Мэрфи и Клейн сидели возле плавательного бассейна с подогревом. Мэрфи что-то пил. В последний раз – это было во время званого вечера – Крейг встретил здесь Сиднея Грина, безработного режиссера, которого хвалил журналист из «Кайе дю синема». Грин вышел к нему из кустов, помочившись на дорогую лужайку Уолтера Клейна. «Лужайка для побежденных», – пошутил тогда про себя Крейг. Хотя он и сегодня еще не чувствовал себя победителем, но к побежденным тоже себя не причислял.

– Привет, друзья, – сказал Крейг, подходя к бассейну. – Надеюсь, не заставил вас долго ждать. – Он быстро сел, чтобы освободить их от необходимости решать, как с ним здороваться – стоя или сидя.

– Я только что приехал, – сказал Мэрфи. – Успел сделать лишь глоток виски.

– Кое-что я уже объяснил Мэрфи по телефону, – сказал Клейн.

– Что же, – грубовато сказал Мэрфи, – если нашелся дурак, готовый дать под этот сценарий миллион долларов при сегодняшнем положении дел на рынке, желаю ему удачи.

– Миллион? Откуда ты взял такую цифру? – спросил Крейг.

– Я просто прикинул, во сколько это обойдется, – сказал Мэрфи. – Миллион как минимум.

– Финансовую сторону я ни с кем еще не обсуждал, – сказал Клейн. – Все зависит от того, как вы его собираетесь ставить и с кем.

– Вы говорили, что какой-то режиссер уже читал сценарий, – сказал Крейг. – Кто этот режиссер?

– Брюс Томас, – ответил Клейн. Он быстро взглянул сначала на одного собеседника, потом на другого, наслаждаясь произведенным впечатлением.

– Ну, если Брюс Томас хочет его ставить, тогда будут и деньги. – Мэрфи покачал головой. – Никогда бы не подумал, что Томас согласится. Почему вдруг? Он же сроду ничего такого не делал.

– Именно поэтому. Так он мне и сказал. – Клейн повернулся к Крейгу. – Теперь о сценарии. Томас, как и я, считает, что он нуждается в переработке. Как вы думаете, Мэрф?

– Еще в какой.

– И Томас хотел бы привлечь другого сценариста, – сказал Клейн. – Лучше было бы, чтобы он работал один, но если возникнут возражения: то совместно с этим Хартом. Как вы договаривались с Хартом, Джесс?
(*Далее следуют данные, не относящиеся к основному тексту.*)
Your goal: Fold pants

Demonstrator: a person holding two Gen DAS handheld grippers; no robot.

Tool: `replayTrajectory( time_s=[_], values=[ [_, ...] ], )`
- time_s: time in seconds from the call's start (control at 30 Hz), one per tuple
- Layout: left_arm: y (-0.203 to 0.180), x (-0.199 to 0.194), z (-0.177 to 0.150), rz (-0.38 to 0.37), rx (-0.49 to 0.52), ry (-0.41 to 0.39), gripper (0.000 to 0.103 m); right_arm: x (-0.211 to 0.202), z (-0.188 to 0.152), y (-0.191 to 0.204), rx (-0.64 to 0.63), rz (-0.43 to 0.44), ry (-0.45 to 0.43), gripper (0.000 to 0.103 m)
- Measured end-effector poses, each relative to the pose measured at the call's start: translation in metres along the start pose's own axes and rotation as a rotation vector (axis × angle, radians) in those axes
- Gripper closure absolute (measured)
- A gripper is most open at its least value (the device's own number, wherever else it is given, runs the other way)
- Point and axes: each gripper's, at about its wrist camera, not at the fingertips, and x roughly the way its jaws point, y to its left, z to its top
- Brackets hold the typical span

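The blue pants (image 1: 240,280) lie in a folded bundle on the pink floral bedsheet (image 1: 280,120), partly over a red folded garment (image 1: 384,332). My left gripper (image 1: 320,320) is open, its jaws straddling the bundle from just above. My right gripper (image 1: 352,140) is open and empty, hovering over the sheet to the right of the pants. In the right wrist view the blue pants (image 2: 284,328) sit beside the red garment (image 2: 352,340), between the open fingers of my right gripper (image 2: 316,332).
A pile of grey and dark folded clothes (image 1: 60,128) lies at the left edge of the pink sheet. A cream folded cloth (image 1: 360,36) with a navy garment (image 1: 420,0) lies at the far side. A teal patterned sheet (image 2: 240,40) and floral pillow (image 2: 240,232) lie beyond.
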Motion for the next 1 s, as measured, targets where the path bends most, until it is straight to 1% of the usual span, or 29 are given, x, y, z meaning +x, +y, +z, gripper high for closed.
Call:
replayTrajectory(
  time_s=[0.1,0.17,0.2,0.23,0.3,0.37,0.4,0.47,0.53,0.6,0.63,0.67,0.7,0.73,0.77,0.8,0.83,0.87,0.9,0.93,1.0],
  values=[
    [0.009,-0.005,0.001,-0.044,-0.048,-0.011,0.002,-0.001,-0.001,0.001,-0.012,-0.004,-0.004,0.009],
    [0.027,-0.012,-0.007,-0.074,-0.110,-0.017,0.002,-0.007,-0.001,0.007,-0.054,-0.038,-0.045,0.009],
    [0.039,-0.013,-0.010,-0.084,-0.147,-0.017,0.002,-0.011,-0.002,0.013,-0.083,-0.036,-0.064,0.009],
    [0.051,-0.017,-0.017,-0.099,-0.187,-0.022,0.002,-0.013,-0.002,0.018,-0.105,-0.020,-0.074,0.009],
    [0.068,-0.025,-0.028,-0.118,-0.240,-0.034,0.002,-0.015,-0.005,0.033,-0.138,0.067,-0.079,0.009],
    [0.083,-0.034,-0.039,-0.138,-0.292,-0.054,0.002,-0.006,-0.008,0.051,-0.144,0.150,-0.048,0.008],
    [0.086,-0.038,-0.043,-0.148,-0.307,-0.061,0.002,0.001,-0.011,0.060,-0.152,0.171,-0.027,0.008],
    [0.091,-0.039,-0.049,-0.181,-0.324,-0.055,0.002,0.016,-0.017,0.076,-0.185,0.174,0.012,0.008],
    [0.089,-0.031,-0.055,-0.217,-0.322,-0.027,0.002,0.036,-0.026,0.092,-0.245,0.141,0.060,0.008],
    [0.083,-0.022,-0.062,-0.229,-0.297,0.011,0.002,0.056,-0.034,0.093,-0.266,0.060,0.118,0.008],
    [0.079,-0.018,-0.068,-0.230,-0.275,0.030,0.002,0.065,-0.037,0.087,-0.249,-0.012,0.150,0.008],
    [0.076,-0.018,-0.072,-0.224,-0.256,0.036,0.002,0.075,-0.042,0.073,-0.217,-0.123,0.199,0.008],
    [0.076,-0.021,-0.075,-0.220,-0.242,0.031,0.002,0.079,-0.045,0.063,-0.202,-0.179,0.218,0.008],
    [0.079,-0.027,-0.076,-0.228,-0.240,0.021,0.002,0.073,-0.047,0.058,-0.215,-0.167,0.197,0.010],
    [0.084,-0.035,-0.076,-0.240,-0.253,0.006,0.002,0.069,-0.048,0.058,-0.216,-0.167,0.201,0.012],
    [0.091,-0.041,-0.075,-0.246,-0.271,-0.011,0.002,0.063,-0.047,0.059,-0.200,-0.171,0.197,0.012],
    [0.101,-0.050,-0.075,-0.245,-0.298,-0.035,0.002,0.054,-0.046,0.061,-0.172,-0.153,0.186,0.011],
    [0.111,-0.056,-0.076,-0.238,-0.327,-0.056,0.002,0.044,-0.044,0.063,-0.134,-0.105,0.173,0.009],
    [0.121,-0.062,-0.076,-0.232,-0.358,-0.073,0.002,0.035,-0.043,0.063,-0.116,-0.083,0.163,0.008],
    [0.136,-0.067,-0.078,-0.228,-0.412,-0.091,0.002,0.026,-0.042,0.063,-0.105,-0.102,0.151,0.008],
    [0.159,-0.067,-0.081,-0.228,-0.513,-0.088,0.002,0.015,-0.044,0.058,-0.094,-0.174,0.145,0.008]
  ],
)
– Никак не договаривался, – помолчав, ответил Крейг.

Мэрфи встревожено засопел.

– Что значит «никак не договаривался”? – спросил Клейн. – Сценарий принадлежит вам или нет?

– Да, – сказал Крейг. – У меня на него все права.

– Так в чем же дело? – спросил Клейн.

– Я сам его написал. Собственной старой авторучкой. Никакого Малколма Харта в природе не существует. Я просто взял первое попавшееся имя и поставил на титульном листе.

– Зачем ты это сделал, черт побери? – сердито спросил Мэрфи.

– Долго объяснять, – сказал Крейг – Но факт остается фактом, давайте исходить из него.

– Для Томаса это будет неожиданностью – сказал Клейн.

– Если ему понравился сценарии, подписанный Малколмом Хартом, – сказал Мэрфи, – то понравится и в том случае, если на нем будет стоять имя Крейга.